At the beginning of the sequence of covid and then brexit we saw the fragility of our food chain demonstrated in the most telling way by empty shelves in the supermarkets and perfectly good food rotting in lorries. At the time we resolved that we would switch our shopping towards high standard and locally produced organic food as soon as we could. It’s been a year but after a lot of research we’ve found an organic farm shop that’s only ten minutes drive away and sells fresh meat and fish too on Wednesdays. These all come from the immediate locality. The veg are not so local because there are a lot more livestock and dairy farms locally than there are market gardens, but then they’re all labelled with their place of origin and we grow a great proportion of our own veg in any case. There are two organic veg outlets five minutes walk from the flat. The fish come either from West Country inshore fisheries or further afield for the offshore catches. Staples like grains and beans can easily be found in Bath which has a strong alternative food tradition. Is it all more expensive? – honestly yes – but that’s because the hidden cost of intensive food production and distribution are never counted in the ticket price, (although still we pay through the nose in terms of poor health, environmental damage and pollution), and of course we still buy a significant amount of food in a supermarket that’s worker owned and demands high welfare standards from its suppliers. You can’t let the perfect drive out the good, as the saying goes, and to an extent the higher price is mitigated by the fact that we never willingly waste any of it. Our tiny food waste recycling bin is only emptied a couple of times a week at the very most and one of these days when funds permit we’ll try out bokashi composting and/or build a worm farm up at the allotment. What’s for sure is that eating is – or at least should be – as much an ethical issue for omnivores as it is for the most committed vegan.

But there I go sounding a bit worthy. The best news about shopping locally is the fact that it creates a lot of local jobs and you can have a conversation with a person who really cares about what they’re selling. Today we joined the queue for the fish van and overheard a conversation he was having with a customer about the way the Brixham trawler skippers were re-jigging their markets after brexit. Then, when our turn came he was delighted to tell us that our smoked mackerel – the darkest I’ve ever seen – were smoked in Arbroath, and the smoked haddock (OK I love smoked fish) was processed in Peterhead where this particular supplier would only smoke the largest fish. In the butchery no-one even raised an eyebrow when I asked about mutton, and the butcher told me they only occasionally get hogget. You’ve really never tasted lamb until you’ve eaten hogget – lamb in its second year. We were given a leg by a smallholding friend and it was simply the best flavoured lamb I’ve ever tasted. We even found out that they make all their own faggots; no-waste butchery on the very farm the animals are raised on, and the great thing about a proper butcher is that you can often buy the cheapest cuts at incredibly good prices. In the food section there’s even a refrigerated Jersey milk dispenser, and unless this sounds like a bit of a promo, we tried the sausages last week and neither of us particularly liked them. However there’s another local butcher on our river walk and he makes the best we’ve ever tasted. Ask yourself when was the last time that food shopping was this much fun?
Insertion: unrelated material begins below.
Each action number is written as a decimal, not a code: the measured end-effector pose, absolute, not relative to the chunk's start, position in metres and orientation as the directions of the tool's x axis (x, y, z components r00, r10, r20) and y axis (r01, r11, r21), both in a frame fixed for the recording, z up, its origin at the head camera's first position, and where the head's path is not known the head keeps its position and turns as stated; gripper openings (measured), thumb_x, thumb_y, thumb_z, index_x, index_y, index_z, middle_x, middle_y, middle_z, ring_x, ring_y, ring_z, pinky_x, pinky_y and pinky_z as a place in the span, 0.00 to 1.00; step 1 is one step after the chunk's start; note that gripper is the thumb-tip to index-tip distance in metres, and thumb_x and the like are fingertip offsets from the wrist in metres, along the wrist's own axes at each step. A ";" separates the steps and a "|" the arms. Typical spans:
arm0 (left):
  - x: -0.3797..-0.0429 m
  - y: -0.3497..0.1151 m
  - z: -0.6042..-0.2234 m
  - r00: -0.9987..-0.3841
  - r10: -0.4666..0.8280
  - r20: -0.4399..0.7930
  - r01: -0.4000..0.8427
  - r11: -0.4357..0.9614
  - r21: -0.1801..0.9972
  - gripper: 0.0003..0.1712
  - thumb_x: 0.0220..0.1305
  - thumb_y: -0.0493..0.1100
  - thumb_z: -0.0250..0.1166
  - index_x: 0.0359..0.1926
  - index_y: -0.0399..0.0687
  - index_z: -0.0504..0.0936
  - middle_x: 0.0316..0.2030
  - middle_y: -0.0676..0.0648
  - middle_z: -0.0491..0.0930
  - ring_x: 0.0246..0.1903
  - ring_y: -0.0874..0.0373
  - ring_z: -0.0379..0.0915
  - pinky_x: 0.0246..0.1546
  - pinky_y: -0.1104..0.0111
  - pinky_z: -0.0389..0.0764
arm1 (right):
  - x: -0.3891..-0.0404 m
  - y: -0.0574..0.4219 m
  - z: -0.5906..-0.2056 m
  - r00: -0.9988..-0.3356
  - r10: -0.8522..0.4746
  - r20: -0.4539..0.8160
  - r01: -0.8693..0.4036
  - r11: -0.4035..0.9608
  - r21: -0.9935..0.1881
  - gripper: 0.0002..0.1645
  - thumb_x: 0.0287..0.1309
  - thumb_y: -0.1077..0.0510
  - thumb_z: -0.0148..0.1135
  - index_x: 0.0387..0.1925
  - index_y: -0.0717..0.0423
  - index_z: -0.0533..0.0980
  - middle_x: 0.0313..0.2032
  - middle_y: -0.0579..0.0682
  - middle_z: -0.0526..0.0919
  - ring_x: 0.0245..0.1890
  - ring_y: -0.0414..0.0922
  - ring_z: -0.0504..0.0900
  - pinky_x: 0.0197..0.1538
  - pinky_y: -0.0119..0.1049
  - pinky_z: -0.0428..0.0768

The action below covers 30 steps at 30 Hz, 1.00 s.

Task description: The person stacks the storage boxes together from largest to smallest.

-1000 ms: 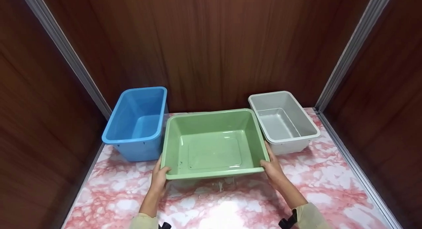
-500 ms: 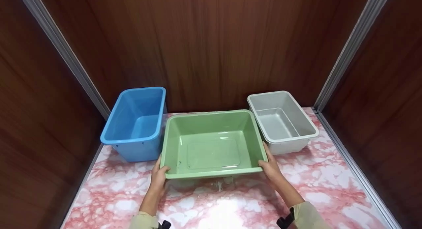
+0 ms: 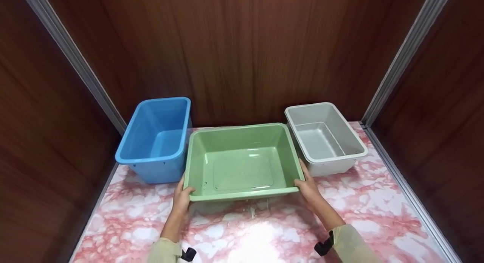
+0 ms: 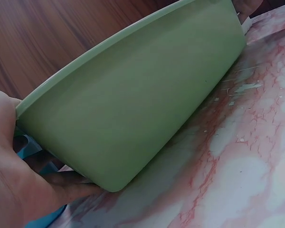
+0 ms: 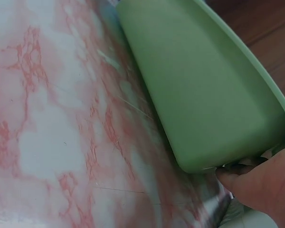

As we left the shop we found this family of pigs with a whole paddock to themselves. The piglets were a little shy and scooted off behind the ark when they saw me, but it seems to me that if you’re going to eat meat at all it should be produced on farms like this and lead a naturally fulfilled life in the open air before being humanely slaughtered. Traditional mixed farming is certainly one part of a sustainable farming future; producing excellent food while returning fertility to the ground. I go back often to Michael Pollan’s excellent advice – “eat food, not too much, mostly veg!”